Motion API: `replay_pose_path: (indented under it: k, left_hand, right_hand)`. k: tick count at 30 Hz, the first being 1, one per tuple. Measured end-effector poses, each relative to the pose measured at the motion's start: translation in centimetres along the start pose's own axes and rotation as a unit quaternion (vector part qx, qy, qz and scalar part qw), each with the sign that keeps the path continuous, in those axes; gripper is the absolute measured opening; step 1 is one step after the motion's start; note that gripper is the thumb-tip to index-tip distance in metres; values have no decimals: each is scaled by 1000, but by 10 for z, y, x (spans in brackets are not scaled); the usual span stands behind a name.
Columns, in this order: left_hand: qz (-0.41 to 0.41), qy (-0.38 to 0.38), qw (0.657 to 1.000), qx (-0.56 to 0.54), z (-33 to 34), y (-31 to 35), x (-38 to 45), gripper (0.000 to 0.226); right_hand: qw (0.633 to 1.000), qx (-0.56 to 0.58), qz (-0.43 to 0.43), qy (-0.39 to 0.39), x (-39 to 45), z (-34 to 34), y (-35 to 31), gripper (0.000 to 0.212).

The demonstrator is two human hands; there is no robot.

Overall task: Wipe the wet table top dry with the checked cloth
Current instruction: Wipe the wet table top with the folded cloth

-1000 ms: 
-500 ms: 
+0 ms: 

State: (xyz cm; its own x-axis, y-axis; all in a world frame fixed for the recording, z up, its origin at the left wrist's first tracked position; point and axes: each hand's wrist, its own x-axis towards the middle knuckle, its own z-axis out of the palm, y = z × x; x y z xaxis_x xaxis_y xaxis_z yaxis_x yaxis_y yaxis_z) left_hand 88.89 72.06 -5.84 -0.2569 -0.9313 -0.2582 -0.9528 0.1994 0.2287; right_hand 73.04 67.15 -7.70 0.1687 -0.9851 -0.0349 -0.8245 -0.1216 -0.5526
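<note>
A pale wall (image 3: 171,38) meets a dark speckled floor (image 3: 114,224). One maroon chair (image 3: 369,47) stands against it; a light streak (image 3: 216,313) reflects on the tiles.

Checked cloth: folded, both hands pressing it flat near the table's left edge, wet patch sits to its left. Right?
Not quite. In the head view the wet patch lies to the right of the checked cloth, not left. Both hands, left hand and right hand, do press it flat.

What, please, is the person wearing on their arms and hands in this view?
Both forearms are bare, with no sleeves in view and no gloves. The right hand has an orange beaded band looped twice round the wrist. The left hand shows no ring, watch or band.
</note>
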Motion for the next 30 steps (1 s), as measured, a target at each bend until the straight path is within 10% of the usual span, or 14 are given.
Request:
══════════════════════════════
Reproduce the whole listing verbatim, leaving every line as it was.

Task answer:
Motion API: `replay_pose_path: (indented under it: k, left_hand, right_hand)`. k: tick count at 30 Hz, the first being 1, one per tuple. Measured end-effector poses, each relative to the pose measured at the motion's start: translation in centimetres along the start pose's own axes and rotation as a unit quaternion (vector part qx, qy, qz and scalar part qw), each with the sign that keeps the path continuous, in those axes; gripper is the absolute measured opening; step 1 is one step after the motion's start; note that gripper is the thumb-tip to index-tip distance in metres; values have no decimals: each is scaled by 1000, but by 10 for z, y, x (spans in brackets are not scaled); the usual span stands behind a name.
Columns, in this order: left_hand: qz (-0.41 to 0.41), qy (-0.38 to 0.38), qw (0.657 to 1.000), qx (-0.56 to 0.54), z (-33 to 34), y (-31 to 35), x (-38 to 45), gripper (0.000 to 0.226); right_hand: qw (0.633 to 1.000), qx (-0.56 to 0.58), qz (-0.43 to 0.43), qy (-0.39 to 0.39), x (-39 to 45), z (-34 to 34), y (-35 to 31), gripper (0.000 to 0.212).

The demonstrator is two human hands; there is no robot.

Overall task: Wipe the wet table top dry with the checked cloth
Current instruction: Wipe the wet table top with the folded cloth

-1000 ms: 
-500 ms: 
+0 ms: 

State: (xyz cm; its own x-axis, y-axis; all in a world frame fixed for the recording, z up, its origin at the left wrist's first tracked position; point and axes: each hand's wrist, its own x-axis towards the middle knuckle, its own z-axis out of the palm, y = z × x; x y z xaxis_x xaxis_y xaxis_z yaxis_x yaxis_y yaxis_z) left_hand 88.89 72.06 -5.84 -0.2569 -0.9313 -0.2582 -0.9528 0.1994 0.2287; right_hand 73.04 67.15 -7.70 0.1687 -0.9851 -0.0349 -0.8245 -0.1216 -0.5526
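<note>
A pale wall (image 3: 171,38) meets a dark speckled floor (image 3: 114,224). One maroon chair (image 3: 369,47) stands against it; a light streak (image 3: 216,313) reflects on the tiles.

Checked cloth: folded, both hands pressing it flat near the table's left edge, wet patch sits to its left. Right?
Not quite. In the head view the wet patch lies to the right of the checked cloth, not left. Both hands, left hand and right hand, do press it flat.

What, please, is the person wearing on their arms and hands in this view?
Both forearms are bare, with no sleeves in view and no gloves. The right hand has an orange beaded band looped twice round the wrist. The left hand shows no ring, watch or band.
</note>
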Motion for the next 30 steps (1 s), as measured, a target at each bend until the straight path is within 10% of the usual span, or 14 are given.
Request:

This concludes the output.